→ **Task objective**
Output the data below in full, character for character.

BEGIN

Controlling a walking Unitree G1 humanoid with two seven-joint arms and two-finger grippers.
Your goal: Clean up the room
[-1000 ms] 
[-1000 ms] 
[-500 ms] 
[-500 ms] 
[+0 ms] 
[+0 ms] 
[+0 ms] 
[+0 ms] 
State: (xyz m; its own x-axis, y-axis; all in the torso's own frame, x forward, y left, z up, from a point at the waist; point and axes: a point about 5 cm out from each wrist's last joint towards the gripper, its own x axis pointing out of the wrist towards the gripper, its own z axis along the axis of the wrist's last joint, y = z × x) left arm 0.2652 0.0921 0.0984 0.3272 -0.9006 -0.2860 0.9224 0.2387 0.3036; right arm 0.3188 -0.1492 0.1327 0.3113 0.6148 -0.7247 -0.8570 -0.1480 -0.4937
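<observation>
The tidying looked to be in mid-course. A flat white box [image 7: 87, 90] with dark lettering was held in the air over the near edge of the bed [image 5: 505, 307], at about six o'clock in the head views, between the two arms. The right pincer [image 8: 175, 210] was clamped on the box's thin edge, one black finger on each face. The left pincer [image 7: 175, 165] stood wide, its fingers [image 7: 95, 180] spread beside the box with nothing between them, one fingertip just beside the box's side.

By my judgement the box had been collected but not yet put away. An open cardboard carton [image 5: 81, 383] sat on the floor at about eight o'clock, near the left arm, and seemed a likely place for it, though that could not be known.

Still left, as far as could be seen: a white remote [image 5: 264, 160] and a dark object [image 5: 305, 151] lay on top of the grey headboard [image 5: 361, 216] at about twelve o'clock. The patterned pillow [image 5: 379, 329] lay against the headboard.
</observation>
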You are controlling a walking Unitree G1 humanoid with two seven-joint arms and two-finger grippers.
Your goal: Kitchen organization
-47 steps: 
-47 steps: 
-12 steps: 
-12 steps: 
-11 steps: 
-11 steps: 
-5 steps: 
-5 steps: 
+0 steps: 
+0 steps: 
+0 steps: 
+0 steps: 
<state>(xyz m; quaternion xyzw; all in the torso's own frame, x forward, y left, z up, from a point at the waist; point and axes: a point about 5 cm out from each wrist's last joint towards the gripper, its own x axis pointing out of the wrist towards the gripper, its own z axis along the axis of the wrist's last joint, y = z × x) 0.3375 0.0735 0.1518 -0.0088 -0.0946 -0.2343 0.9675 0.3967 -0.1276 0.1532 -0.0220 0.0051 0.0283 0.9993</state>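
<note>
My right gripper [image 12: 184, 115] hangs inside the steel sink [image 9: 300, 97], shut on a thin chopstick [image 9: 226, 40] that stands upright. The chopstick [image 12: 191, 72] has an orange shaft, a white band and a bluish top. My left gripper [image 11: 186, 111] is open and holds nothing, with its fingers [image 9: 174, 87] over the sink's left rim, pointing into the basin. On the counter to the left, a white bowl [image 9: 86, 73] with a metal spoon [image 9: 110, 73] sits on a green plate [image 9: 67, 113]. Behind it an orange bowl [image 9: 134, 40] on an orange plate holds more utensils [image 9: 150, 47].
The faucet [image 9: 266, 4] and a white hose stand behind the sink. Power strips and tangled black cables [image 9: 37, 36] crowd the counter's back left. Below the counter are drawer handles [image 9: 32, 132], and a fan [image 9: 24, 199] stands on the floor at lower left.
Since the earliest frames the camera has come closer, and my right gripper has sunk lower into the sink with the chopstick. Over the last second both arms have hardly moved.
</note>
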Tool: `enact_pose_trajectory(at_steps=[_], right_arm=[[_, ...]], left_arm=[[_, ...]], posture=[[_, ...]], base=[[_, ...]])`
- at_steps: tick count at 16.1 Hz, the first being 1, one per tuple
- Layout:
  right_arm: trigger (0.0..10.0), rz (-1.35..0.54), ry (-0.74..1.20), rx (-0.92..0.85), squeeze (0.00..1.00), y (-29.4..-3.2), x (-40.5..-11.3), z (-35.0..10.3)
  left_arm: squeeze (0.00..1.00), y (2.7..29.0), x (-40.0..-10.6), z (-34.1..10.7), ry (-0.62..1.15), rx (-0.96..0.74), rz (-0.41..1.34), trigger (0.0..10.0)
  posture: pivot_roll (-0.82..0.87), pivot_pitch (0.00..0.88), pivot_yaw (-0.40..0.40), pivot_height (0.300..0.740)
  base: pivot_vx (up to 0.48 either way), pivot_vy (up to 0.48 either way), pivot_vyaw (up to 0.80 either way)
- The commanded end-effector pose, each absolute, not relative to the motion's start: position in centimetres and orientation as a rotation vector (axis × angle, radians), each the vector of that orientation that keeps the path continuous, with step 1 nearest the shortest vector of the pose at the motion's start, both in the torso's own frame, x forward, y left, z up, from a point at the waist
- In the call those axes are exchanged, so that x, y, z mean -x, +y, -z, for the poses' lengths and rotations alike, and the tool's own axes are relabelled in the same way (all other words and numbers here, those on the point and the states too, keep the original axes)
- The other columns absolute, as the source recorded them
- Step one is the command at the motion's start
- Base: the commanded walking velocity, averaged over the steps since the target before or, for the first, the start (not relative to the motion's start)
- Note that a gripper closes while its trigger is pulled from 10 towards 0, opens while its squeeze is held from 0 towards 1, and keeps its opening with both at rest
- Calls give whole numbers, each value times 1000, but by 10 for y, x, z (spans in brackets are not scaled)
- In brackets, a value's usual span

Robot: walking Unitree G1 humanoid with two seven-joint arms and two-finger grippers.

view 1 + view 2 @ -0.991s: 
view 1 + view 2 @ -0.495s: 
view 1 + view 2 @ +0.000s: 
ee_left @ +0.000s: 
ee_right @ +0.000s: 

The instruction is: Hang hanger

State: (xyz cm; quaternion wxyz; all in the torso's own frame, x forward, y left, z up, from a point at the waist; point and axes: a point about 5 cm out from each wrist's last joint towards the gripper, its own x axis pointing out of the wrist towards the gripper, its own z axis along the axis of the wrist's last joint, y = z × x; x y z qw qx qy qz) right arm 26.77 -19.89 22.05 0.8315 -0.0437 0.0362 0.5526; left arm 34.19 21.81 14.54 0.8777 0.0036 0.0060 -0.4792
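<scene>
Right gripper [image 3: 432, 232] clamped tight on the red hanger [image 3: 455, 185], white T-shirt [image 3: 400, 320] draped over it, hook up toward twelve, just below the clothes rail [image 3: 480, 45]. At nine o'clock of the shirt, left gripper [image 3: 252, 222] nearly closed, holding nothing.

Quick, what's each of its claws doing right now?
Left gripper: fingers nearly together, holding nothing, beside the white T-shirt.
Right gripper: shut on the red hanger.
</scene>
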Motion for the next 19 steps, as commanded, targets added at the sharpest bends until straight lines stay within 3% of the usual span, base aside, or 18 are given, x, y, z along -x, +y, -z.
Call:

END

→ **Reply**
Controlling a walking Unitree G1 humanoid with two seven-joint arms and two-finger grippers.
Your goal: Clean up the room
[-1000 ms] 
[-1000 ms] 
[-500 ms] 
[-500 ms] 
[+0 ms] 
[+0 ms] 
[+0 ms] 
[+0 ms] 
State: (xyz m; its own x-axis, y-axis; all in the torso's own frame, x forward, y left, z up, from a point at the waist; point and axes: a point about 5 cm out from each wrist's last joint towards the gripper, its own x axis pointing out of the wrist towards the gripper, its own z axis along the axis of the wrist's last joint, y = z × x) left arm 0.2652 0.0921 0.0984 0.3272 -0.9006 -0.2860 0.9224 0.2387 0.3036; right arm 0.3188 -0.1492 0.1327 0.3113 0.6148 -0.7247 -0.8570 -0.1480 -0.4937
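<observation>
The tidying looked to be in mid-course. A flat white box [image 7: 87, 90] with dark lettering was held in the air over the near edge of the bed [image 5: 505, 307], at about six o'clock in the head views, between the two arms. The right pincer [image 8: 175, 210] was clamped on the box's thin edge, one black finger on each face. The left pincer [image 7: 175, 165] stood wide, its fingers [image 7: 95, 180] spread beside the box with nothing between them, one fingertip just beside the box's side.

By my judgement the box had been collected but not yet put away. An open cardboard carton [image 5: 81, 383] sat on the floor at about eight o'clock, near the left arm, and seemed a likely place for it, though that could not be known.

Still left, as far as could be seen: a white remote [image 5: 264, 160] and a dark object [image 5: 305, 151] lay on top of the grey headboard [image 5: 361, 216] at about twelve o'clock. The patterned pillow [image 5: 379, 329] lay against the headboard.
</observation>
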You are controlling a walking Unitree G1 humanoid with two seven-joint arms and two-finger grippers.
Your goal: Kitchen organization
-47 steps: 
-47 steps: 
-12 steps: 
-12 steps: 
-11 steps: 
-11 steps: 
-5 steps: 
-5 steps: 
+0 steps: 
+0 steps: 
+0 steps: 
+0 steps: 
<state>(xyz m; quaternion xyzw; all in the torso's own frame, x forward, y left, z up, from a point at the waist; point and axes: a point about 5 cm out from each wrist's last joint towards the gripper, its own x axis pointing out of the wrist towards the gripper, its own z axis along the axis of the wrist's last joint, y = z × x) 0.3375 0.0735 0.1518 -0.0088 -0.0946 -0.2343 0.9675 0.3967 -0.1276 0.1532 -0.0220 0.0051 0.0283 0.9993</state>
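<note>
My right gripper [image 12: 184, 115] hangs inside the steel sink [image 9: 300, 97], shut on a thin chopstick [image 9: 226, 40] that stands upright. The chopstick [image 12: 191, 72] has an orange shaft, a white band and a bluish top. My left gripper [image 11: 186, 111] is open and holds nothing, with its fingers [image 9: 174, 87] over the sink's left rim, pointing into the basin. On the counter to the left, a white bowl [image 9: 86, 73] with a metal spoon [image 9: 110, 73] sits on a green plate [image 9: 67, 113]. Behind it an orange bowl [image 9: 134, 40] on an orange plate holds more utensils [image 9: 150, 47].
The faucet [image 9: 266, 4] and a white hose stand behind the sink. Power strips and tangled black cables [image 9: 37, 36] crowd the counter's back left. Below the counter are drawer handles [image 9: 32, 132], and a fan [image 9: 24, 199] stands on the floor at lower left.
Since the earliest frames the camera has come closer, and my right gripper has sunk lower into the sink with the chopstick. Over the last second both arms have hardly moved.
</note>
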Tool: `enact_pose_trajectory(at_steps=[_], right_arm=[[_, ...]], left_arm=[[_, ...]], posture=[[_, ...]], base=[[_, ...]])`
- at_steps: tick count at 16.1 Hz, the first being 1, one per tuple
- Layout:
  right_arm: trigger (0.0..10.0), rz (-1.35..0.54), ry (-0.74..1.20), rx (-0.92..0.85), squeeze (0.00..1.00), y (-29.4..-3.2), x (-40.5..-11.3), z (-35.0..10.3)
  left_arm: squeeze (0.00..1.00), y (2.7..29.0), x (-40.0..-10.6), z (-34.1..10.7), ry (-0.62..1.15), rx (-0.96..0.74), rz (-0.41..1.34), trigger (0.0..10.0)
  posture: pivot_roll (-0.82..0.87), pivot_pitch (0.00..0.88), pivot_yaw (-0.40..0.40), pivot_height (0.300..0.740)
  base: pivot_vx (up to 0.48 either way), pivot_vy (up to 0.48 either way), pivot_vyaw (up to 0.80 either way)
- The commanded end-effector pose, each absolute, not relative to the motion's start: position in centimetres and orientation as a rotation vector (axis × angle, radians), each the vector of that orientation that keeps the path continuous, with step 1 nearest the shortest vector of the pose at the motion's start, both in the torso's own frame, x forward, y left, z up, from a point at the waist
- In the call those axes are exchanged, so that x, y, z mean -x, +y, -z, for the poses' lengths and rotations alike, and the tool's own axes are relabelled in the same way (all other words and numbers here, those on the point and the states too, keep the original axes)
- The other columns absolute, as the source recorded them
- Step one is the command at the motion's start
- Base: the commanded walking velocity, averaged over the steps since the target before or, for the first, the start (not relative to the motion's start)
- Note that a gripper closes while its trigger is pulled from 10 towards 0, opens while its squeeze is held from 0 towards 1, and keeps its opening with both at rest
- Calls give whole numbers, each value times 1000, but by 10 for y, x, z (spans in brackets are not scaled)
- In brackets, a value's usual span

Robot: walking Unitree G1 humanoid with two seven-joint arms and two-finger grippers.

view 1 + view 2 @ -0.991s: 
view 1 + view 2 @ -0.495s: 
view 1 + view 2 @ +0.000s: 
ee_left @ +0.000s: 
ee_right @ +0.000s: 

The instruction is: Hang hanger

State: (xyz cm; quaternion wxyz; all in the torso's own frame, x forward, y left, z up, from a point at the waist; point and axes: a point about 5 cm out from each wrist's last joint towards the gripper, its own x axis pointing out of the wrist towards the gripper, its own z axis along the axis of the wrist's last joint, y = z × x; x y z qw qx qy qz) right arm 26.77 -19.89 22.05 0.8315 -0.0437 0.0362 0.5526; left arm 34.19 21.81 14.54 0.8777 0.0036 0.0060 -0.4792
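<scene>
Right gripper [image 3: 432, 232] clamped tight on the red hanger [image 3: 455, 185], white T-shirt [image 3: 400, 320] draped over it, hook up toward twelve, just below the clothes rail [image 3: 480, 45]. At nine o'clock of the shirt, left gripper [image 3: 252, 222] nearly closed, holding nothing.

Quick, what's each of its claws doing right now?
Left gripper: fingers nearly together, holding nothing, beside the white T-shirt.
Right gripper: shut on the red hanger.
</scene>
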Motion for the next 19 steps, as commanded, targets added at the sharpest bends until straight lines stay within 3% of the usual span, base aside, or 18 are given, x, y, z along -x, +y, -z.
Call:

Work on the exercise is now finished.